** Material for this task follows **
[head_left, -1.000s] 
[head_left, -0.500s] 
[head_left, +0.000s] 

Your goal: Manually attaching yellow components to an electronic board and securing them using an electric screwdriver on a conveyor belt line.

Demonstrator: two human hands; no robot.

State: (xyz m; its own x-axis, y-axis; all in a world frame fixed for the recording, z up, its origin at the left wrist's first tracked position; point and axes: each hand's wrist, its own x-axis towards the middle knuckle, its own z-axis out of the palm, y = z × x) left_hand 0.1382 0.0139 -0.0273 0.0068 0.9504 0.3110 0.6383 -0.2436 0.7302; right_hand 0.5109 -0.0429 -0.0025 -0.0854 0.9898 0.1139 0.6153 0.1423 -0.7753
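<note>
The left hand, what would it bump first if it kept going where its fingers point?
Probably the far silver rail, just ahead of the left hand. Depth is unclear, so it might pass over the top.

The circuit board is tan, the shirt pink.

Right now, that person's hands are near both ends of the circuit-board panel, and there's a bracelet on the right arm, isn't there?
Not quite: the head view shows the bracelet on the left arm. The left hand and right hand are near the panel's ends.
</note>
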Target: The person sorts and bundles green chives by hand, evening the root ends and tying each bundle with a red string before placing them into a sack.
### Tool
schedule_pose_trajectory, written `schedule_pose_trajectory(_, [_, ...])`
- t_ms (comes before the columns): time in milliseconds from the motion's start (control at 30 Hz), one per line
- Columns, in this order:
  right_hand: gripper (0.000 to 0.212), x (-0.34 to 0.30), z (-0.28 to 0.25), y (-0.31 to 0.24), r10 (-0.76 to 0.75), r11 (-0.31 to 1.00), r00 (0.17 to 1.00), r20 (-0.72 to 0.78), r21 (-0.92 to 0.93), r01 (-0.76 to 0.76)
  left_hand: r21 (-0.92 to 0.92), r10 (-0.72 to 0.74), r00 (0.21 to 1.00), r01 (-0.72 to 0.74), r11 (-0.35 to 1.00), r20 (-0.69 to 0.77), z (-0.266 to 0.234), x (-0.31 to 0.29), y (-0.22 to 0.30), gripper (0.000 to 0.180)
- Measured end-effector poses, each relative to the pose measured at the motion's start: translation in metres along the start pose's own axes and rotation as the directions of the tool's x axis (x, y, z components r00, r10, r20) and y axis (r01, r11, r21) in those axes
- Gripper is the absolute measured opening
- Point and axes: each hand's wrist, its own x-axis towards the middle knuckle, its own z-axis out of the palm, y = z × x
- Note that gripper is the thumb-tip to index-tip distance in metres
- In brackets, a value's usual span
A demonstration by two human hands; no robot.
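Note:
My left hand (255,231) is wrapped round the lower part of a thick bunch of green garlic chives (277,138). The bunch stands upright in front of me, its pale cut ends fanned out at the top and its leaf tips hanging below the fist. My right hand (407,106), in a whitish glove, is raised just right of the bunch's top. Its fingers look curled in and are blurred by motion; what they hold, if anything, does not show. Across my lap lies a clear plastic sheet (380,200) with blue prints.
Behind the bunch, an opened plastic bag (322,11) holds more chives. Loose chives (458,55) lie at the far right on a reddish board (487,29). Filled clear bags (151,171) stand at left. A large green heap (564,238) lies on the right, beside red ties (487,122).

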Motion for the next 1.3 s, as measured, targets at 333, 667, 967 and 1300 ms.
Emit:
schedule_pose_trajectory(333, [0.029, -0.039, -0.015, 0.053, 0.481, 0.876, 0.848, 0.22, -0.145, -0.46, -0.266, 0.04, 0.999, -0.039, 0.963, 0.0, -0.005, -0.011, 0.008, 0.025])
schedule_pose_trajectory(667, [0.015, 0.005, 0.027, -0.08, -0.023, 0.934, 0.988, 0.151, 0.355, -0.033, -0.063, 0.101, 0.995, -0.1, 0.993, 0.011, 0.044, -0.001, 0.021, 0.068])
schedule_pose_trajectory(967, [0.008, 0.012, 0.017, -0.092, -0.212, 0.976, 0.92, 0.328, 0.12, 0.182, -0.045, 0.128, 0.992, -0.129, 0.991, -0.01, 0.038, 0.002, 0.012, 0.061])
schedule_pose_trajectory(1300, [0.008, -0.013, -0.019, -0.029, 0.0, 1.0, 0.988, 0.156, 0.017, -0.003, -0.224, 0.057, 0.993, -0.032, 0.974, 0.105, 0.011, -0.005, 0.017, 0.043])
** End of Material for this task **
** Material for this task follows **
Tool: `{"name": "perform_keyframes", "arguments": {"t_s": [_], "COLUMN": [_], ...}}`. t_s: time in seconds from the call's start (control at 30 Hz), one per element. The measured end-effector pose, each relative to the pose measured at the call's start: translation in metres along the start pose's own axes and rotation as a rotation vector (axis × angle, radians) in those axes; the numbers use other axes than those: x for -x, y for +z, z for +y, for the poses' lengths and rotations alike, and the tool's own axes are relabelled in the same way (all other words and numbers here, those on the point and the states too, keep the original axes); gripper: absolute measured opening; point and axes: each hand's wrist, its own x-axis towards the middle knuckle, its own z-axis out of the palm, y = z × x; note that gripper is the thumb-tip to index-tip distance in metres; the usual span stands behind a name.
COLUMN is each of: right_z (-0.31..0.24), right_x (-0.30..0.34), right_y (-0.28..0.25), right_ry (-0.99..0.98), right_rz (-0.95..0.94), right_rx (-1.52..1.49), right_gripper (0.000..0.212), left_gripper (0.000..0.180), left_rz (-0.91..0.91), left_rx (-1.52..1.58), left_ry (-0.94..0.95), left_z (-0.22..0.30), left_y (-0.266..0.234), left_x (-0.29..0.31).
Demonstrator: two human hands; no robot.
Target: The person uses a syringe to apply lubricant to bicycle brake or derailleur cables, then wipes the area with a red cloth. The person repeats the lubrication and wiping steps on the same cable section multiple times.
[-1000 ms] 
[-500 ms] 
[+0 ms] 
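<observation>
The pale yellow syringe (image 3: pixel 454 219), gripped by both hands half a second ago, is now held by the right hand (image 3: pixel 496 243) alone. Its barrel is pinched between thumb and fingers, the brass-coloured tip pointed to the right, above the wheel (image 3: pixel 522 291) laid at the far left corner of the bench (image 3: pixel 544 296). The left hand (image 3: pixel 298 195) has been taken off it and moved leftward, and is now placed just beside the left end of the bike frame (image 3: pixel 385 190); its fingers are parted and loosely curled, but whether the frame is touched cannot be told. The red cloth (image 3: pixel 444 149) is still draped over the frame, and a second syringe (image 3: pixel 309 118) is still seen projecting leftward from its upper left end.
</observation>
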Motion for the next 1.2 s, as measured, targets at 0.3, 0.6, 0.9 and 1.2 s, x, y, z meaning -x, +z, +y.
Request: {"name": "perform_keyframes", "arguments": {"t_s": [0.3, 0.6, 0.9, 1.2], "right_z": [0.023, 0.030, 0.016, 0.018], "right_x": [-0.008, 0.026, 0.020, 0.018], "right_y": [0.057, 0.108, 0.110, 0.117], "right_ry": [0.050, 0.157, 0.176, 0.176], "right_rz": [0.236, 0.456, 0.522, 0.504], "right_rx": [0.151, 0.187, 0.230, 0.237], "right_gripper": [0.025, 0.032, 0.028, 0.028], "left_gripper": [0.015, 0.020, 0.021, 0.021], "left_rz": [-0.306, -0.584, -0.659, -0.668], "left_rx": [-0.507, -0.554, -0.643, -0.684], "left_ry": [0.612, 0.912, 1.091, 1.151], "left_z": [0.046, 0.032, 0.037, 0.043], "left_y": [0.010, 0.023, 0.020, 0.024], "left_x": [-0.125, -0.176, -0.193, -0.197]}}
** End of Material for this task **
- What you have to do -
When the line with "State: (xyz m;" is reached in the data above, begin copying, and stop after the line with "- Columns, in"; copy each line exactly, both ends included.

- Task output -
State: (xyz m; its own x-axis, y-axis; all in a world frame fixed for the recording, z up, its origin at the left wrist's first tracked position; point and axes: each hand's wrist, its own x-axis towards the middle knuckle, its own z-axis out of the palm, y = z × x) left_hand 0.1382 0.0139 -0.0273 0.0068 0.9504 0.3110 0.6383 -0.2436 0.7302; right_hand 0.5109 -0.0429 -0.0025 -0.0854 0.9898 0.1139 0.6153 0.1423 -0.7753
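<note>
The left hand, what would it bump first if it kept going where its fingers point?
Probably the far silver rail, just ahead of the left hand. Depth is unclear, so it might pass over the top.

The circuit board is tan, the shirt pink.

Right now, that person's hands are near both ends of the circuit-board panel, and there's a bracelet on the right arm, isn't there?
Not quite: the head view shows the bracelet on the left arm. The left hand and right hand are near the panel's ends.
</note>
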Target: The person sorts and bundles green chives by hand, evening the root ends and tying each bundle with a red string before placing them into a sack.
### Tool
schedule_pose_trajectory, written `schedule_pose_trajectory(_, [_, ...])`
- t_ms (comes before the columns): time in milliseconds from the motion's start (control at 30 Hz), one per line
- Columns, in this order:

That is the complete answer to the exercise.